Anthony Ronald (Tony) Crafter, (born 5 December 1940 in Mount Barker, South Australia), is a retired Australian Test cricket match umpire.

He umpired 33 Test matches between 1979 and 1992, the highest number by an Australian umpire to that time. (The previous highest was Bob Crockett’s 32 matches.) His first match was between Australia and England at Sydney on 10 February to 14 February 1979, won by England by 9 wickets, thus retaining The Ashes.  Australian captain Graham Yallop scored 121 of the first innings total of 198, but the rest of the batting in both innings failed against Ian Botham, John Emburey and Geoff Miller.  Crafter’s partner was fellow debutant Don Weser.

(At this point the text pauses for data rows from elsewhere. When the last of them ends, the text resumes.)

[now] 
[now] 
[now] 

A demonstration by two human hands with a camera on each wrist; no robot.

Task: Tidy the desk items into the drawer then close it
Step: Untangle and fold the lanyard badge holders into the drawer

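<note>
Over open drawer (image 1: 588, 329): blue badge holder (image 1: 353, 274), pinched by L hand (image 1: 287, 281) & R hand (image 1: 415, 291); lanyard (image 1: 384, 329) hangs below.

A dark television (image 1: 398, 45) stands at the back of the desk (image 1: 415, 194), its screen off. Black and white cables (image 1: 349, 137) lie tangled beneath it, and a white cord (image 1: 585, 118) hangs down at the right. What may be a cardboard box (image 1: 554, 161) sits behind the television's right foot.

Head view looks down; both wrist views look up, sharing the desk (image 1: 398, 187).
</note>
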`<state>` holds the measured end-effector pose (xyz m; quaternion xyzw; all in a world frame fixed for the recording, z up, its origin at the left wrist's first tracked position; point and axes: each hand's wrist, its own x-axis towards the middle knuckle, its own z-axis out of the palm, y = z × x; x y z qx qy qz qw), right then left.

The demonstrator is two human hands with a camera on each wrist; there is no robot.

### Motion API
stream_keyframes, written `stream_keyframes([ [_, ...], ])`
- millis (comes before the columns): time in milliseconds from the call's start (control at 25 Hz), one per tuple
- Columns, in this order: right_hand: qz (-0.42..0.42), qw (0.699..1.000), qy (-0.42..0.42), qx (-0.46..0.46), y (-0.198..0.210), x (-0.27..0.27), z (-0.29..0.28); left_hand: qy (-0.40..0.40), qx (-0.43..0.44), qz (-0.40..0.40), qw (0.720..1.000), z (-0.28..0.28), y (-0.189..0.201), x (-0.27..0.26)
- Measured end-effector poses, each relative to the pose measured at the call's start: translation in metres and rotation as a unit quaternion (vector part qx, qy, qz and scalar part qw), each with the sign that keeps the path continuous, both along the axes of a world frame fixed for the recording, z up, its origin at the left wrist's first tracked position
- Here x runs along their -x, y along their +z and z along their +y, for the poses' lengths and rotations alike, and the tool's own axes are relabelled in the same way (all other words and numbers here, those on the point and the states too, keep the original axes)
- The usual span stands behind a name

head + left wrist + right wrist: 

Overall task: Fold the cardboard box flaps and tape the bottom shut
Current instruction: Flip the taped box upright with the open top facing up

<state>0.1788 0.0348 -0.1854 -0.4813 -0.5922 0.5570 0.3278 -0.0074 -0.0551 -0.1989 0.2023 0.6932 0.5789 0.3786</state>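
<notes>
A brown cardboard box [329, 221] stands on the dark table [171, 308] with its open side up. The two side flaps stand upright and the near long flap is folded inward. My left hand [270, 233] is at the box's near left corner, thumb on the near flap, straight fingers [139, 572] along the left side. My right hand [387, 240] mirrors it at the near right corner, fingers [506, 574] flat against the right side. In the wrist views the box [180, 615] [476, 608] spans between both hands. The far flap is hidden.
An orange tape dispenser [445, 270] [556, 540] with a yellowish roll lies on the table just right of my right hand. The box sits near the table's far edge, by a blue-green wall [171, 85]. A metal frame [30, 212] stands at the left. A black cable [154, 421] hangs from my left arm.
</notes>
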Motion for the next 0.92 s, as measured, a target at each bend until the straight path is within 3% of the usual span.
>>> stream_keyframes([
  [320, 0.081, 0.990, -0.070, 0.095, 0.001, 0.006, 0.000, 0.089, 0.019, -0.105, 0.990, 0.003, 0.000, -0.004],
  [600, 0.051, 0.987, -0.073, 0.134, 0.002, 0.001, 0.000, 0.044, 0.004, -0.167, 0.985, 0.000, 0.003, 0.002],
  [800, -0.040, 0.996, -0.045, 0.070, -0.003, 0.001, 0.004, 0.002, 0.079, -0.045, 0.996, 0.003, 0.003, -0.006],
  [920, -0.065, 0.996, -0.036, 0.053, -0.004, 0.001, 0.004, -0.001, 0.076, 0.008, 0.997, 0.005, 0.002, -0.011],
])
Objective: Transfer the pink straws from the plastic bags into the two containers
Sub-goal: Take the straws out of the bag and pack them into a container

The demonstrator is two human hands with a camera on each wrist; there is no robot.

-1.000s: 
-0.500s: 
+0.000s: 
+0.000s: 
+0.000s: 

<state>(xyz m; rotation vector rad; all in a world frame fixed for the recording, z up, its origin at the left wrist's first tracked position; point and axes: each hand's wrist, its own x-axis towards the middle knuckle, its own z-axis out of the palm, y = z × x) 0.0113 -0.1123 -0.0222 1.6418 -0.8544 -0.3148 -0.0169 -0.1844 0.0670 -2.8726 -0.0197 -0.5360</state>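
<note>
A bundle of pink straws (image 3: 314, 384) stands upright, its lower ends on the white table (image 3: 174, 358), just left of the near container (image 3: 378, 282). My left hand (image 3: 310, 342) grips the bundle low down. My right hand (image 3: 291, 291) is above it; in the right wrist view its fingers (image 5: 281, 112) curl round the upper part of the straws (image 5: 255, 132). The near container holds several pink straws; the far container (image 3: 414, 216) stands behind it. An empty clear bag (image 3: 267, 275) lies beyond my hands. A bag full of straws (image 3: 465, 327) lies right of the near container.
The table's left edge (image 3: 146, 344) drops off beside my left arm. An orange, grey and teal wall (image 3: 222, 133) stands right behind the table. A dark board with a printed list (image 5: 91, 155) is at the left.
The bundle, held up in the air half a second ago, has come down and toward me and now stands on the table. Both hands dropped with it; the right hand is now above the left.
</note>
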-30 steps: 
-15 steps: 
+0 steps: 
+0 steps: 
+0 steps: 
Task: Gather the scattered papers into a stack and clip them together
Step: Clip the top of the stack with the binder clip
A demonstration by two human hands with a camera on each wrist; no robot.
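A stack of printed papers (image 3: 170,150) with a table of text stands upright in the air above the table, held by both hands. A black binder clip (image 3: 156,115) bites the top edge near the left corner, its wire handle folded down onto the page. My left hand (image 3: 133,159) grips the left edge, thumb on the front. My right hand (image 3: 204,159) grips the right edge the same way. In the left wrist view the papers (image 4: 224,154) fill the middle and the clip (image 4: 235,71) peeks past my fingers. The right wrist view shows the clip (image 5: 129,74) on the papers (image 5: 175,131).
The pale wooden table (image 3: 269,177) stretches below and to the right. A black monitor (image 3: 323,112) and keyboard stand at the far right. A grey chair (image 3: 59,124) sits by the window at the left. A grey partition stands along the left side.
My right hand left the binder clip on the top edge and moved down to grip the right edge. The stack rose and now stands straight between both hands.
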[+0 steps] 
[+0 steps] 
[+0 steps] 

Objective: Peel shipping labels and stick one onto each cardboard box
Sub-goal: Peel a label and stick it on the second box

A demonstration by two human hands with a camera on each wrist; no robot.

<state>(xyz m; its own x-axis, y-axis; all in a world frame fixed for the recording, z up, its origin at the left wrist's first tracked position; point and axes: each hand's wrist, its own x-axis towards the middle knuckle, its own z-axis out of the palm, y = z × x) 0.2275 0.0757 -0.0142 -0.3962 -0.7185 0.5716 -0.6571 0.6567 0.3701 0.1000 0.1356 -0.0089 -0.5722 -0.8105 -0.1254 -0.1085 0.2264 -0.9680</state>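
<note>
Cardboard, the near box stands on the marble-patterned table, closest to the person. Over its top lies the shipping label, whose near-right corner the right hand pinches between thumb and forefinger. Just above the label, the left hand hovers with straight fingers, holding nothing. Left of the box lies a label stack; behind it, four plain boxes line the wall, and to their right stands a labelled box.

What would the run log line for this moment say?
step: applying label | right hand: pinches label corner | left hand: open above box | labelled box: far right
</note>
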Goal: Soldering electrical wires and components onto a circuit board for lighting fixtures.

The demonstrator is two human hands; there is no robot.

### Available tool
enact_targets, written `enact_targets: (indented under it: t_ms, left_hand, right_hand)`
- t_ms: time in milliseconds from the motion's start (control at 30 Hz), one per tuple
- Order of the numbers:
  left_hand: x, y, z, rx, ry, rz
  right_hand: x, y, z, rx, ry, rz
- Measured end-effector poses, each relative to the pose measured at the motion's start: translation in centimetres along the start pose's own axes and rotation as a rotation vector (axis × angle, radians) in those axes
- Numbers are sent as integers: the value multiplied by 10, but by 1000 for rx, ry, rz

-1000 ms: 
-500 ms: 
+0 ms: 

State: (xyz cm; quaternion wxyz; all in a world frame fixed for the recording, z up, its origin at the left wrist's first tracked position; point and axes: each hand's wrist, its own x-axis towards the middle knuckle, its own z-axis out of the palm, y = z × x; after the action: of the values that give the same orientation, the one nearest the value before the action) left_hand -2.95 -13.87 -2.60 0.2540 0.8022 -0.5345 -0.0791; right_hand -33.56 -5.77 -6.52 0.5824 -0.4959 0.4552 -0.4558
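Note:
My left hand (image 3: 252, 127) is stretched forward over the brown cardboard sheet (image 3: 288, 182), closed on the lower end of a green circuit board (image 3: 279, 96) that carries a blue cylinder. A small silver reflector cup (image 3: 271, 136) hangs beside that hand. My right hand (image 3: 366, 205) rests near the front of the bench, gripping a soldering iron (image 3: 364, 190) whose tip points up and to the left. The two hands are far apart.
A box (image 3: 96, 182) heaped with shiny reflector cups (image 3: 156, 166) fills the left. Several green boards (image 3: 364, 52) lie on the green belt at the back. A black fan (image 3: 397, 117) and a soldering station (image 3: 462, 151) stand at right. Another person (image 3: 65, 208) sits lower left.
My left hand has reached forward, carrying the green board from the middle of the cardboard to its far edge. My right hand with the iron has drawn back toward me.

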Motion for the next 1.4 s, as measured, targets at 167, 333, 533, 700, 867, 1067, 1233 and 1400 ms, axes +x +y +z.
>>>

Crafter’s last Test match was between Australia and India at Perth on 1 February to 5 February 1992, won by Australia by 300 runs, with David Boon, Dean Jones, and Tom Moody scoring centuries, and Mike Whitney taking 11 wickets. Indian batsman Sachin Tendulkar also scored a century.  Crafter’s colleague was Terry Prue.

Crafter also umpired 84 One Day International (ODI) matches between 1979 and 1992.

He umpired two women's Test matches in 1979 and 1984.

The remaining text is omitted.